OVER A THIRD OF HOUSEHOLDS (10.6 million) will be unable to afford the cost of essentials like household bills or a trip to the dentist by April 2024, according to new analysis by the New Economics Foundation (NEF) in response to the Autumn Statement.

The poorest 10 per cent of families are set to see annual incomes fall £2,300 below rising costs of basics between April 2022 and April 2024. Meanwhile the richest 10 per cent will see their incomes rise by £1,600 more than the increase in cost of essentials.

The analysis takes account of all income growth between April 2022 and April 2024, including higher earnings, benefit uprating, previous support for the cost of living crisis and the latest measures announced by the Chancellor. The rise in incomes is then compared to the effects of inflation on every family’s basic basket of goods and services needed for a decent quality of life.

The research uses the Minimum Income Standard (MIS), which is the UK’s leading approach to measuring living standards based on need and is used to calculate the​‘real’ Living Wage paid by companies like Ikea and KPMG, and football clubs like West Ham, Liverpool, and Everton.

Sam Tims, economist at the New Economics Foundation said: ​We needed a plan to support people through the cost of living crisis and kick-start the economy.

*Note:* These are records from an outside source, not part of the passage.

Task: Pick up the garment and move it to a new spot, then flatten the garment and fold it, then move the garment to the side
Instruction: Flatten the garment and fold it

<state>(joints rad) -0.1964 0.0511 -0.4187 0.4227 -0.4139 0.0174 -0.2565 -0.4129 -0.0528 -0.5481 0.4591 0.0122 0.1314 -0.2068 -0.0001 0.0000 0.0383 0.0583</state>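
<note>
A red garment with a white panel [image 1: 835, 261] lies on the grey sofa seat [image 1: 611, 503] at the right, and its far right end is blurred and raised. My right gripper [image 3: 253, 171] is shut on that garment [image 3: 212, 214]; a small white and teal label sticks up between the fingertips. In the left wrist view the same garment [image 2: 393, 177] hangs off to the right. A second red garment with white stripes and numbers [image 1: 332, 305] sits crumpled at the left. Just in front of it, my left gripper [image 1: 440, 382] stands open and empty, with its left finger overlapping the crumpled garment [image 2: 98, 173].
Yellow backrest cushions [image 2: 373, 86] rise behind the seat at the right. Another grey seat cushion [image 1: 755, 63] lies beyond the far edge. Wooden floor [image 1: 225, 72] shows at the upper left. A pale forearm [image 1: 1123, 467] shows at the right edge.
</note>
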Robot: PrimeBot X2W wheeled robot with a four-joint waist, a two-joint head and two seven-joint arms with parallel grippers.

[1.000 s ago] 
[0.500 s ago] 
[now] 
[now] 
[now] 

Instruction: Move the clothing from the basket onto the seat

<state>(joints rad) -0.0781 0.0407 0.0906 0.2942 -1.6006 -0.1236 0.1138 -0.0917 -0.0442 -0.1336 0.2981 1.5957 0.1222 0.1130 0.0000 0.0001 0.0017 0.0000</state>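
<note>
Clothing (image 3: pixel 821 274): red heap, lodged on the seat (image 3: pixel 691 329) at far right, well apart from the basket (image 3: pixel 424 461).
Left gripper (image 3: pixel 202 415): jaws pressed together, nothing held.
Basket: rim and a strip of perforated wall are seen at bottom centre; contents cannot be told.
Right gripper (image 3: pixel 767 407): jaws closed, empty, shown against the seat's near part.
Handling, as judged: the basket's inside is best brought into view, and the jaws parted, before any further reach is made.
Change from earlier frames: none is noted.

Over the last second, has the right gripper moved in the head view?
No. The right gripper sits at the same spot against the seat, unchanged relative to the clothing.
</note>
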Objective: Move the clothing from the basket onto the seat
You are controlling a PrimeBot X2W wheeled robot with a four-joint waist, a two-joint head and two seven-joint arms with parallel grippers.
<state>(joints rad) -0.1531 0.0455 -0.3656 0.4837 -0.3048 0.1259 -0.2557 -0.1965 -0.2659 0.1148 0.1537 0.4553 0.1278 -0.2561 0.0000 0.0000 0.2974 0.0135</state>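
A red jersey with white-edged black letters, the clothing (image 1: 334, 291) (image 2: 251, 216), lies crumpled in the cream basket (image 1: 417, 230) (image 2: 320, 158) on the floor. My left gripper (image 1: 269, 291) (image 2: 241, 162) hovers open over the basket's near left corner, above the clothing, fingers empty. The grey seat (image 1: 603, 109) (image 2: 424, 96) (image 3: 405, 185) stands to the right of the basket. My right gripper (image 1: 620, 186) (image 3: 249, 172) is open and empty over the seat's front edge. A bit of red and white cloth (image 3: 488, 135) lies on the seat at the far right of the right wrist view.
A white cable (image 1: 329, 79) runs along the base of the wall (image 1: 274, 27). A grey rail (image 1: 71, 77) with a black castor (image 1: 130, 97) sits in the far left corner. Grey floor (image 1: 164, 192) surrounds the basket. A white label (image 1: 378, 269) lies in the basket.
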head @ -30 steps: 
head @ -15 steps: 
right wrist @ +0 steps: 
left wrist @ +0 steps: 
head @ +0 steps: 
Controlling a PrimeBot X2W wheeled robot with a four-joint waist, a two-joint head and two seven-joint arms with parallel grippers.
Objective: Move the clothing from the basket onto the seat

Instead, people’s incomes are going to be hit even harder and we’re facing the longest and deepest recession among rich economies.”

Today’s announcement to increase social security payments by inflation keeps things as they are: with the benefits system plagued by the ongoing impact of austerity. Support is still far below what families need, forcing people to go without heating and rely on foodbanks, particularly those impacted by the benefit cap, which should have been scrapped, not increased.”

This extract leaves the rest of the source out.